According to the US Department of State’s annual human rights report for 2007, Libya’s authoritarian regime continued to have a poor record in the area of human rights. Some of the numerous and serious abuses on the part of the government include poor prison conditions, arbitrary arrest and prisoners held incommunicado, and political prisoners held for many years without charge or trial. The judiciary is controlled by the government, and there is no right to a fair public trial. Libyans do not have the right to change their government. Freedom of speech, press, assembly, association, and religion are restricted. Independent human rights organizations are prohibited. Ethnic and tribal minorities suffer discrimination, and the state continues to restrict the labour rights of foreign jobs.

In 2005 Freedom House rated both political rights and civil liberties in Libya as "7" (1 representing the most free and 7 the least free rating), and gave it the freedom rating of "Not Free".

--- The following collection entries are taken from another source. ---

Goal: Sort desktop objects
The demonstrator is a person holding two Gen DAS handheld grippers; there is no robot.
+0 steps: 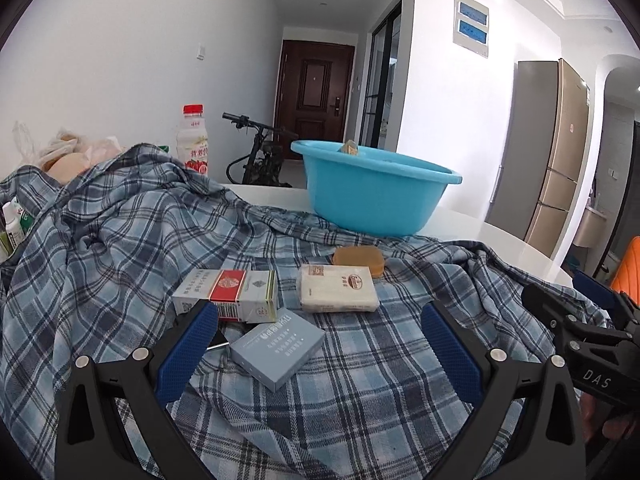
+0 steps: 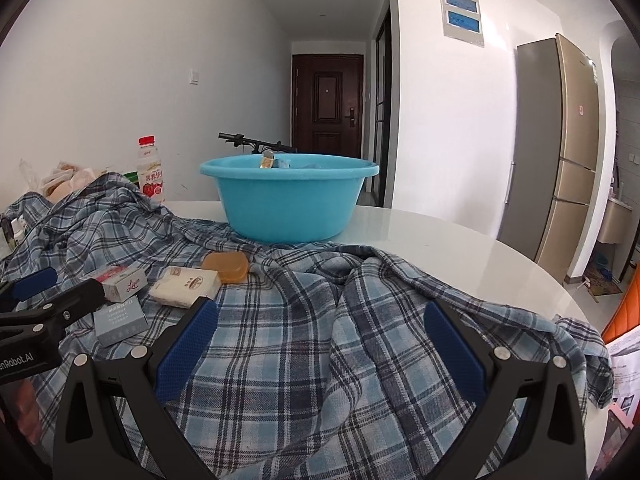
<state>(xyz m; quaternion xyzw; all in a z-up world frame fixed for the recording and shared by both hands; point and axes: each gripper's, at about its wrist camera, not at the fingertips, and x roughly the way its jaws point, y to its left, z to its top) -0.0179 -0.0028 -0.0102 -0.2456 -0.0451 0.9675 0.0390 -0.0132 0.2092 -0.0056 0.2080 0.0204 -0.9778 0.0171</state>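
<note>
Both my left gripper (image 1: 318, 334) and right gripper (image 2: 320, 332) hang released. 4 small items lie on the rumpled plaid shirt (image 1: 120, 240); pinching the grey box (image 1: 278, 346) risks snagging cloth.

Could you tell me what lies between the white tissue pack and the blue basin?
An amber soap bar lies on the plaid cloth between the tissue pack and the basin; both views show it.

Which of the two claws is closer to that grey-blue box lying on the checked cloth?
Left. The left claw hangs open right over the grey-blue box, which sits between its fingers. The right claw, also open, is off to the box's right, above bare plaid cloth.
</note>
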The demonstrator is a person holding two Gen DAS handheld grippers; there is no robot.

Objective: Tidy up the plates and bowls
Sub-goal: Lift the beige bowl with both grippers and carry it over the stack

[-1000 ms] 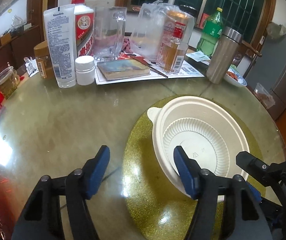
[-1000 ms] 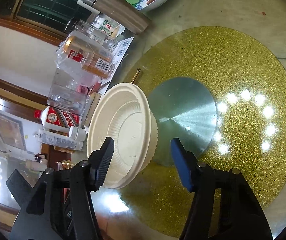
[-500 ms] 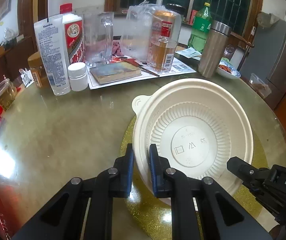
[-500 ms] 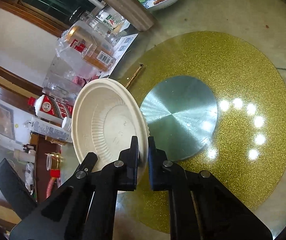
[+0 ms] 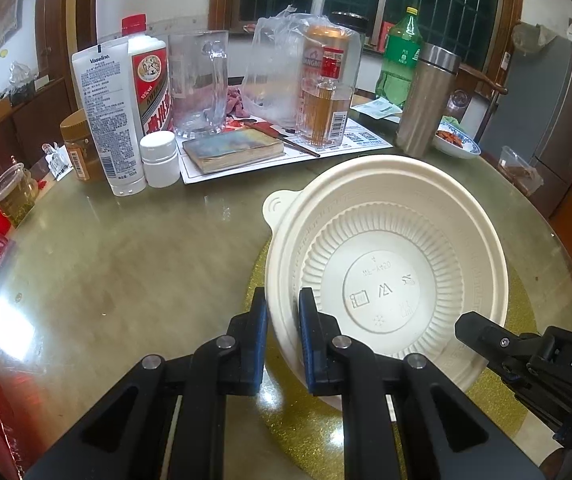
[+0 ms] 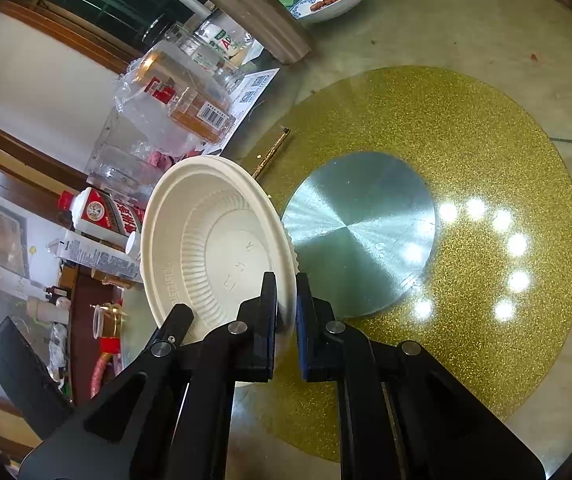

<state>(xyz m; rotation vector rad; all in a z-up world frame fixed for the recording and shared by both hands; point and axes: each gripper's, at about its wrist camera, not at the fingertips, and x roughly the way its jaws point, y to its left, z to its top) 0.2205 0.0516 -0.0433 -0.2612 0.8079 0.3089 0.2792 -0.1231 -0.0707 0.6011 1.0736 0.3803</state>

Former President Ronald Reagan once called him "the Mad Dog of the Middle East" and in an event I had forgotten about, in 1986 unleashed air raids against Tripoli in response to the bombing of a Berlin disco frequented by U.S. servicemen, an attack Washington blamed on Libya. Just how nutty is Gaddafi? Imagine that in October 2008, Libya paid $1.5 billion into a fund to compensate the relatives of the Lockerbie bombing, American victims of the 1986 Berlin discotheque bombing and American victims of the 1989 UTA Flight 772 bombing.

The time has come.

Al Jazeera – Feb 20/2011
Death toll rises in Libyan unrest
Libyan leader Muammar Gaddafi is confronting the most serious challenge to his rule in 42 years. Government forces have been unleashed onto protesters in the eastern city of Benghazi, where one hospital official put the death toll at 200.

References

Wikipedia: Bombing of Libya

The United States bombing of Libya (code-named Operation El Dorado Canyon) comprised the joint United States Air Force, Navy and Marine Corps air-strikes against Libya on April 15, 1986. The attack was carried out in response to the 1986 Berlin discotheque bombing.

Wikipedia: 1986 Berlin discotheque bombing

The Berlin discotheque bombing of April 5, 1986 was a terrorist attack on the La Belle discotheque, West Berlin, Germany, that was frequented by U.S. soldiers. A bomb placed under a table near the DJ booth exploded at the club, killing a Turkish woman and two U.S. sergeants and injuring 230 people, including more than 50 American servicemen. Nermin Hannay and Kenneth T. Ford were killed instantly, and James E. Goins died two months later. Of the injured victims, some were permanently disabled.

Wikipedia: Muammar al-Gaddafi: Internet Dissent

In October 1993, there was an unsuccessful assassination attempt on Gaddafi by elements of the Libyan army.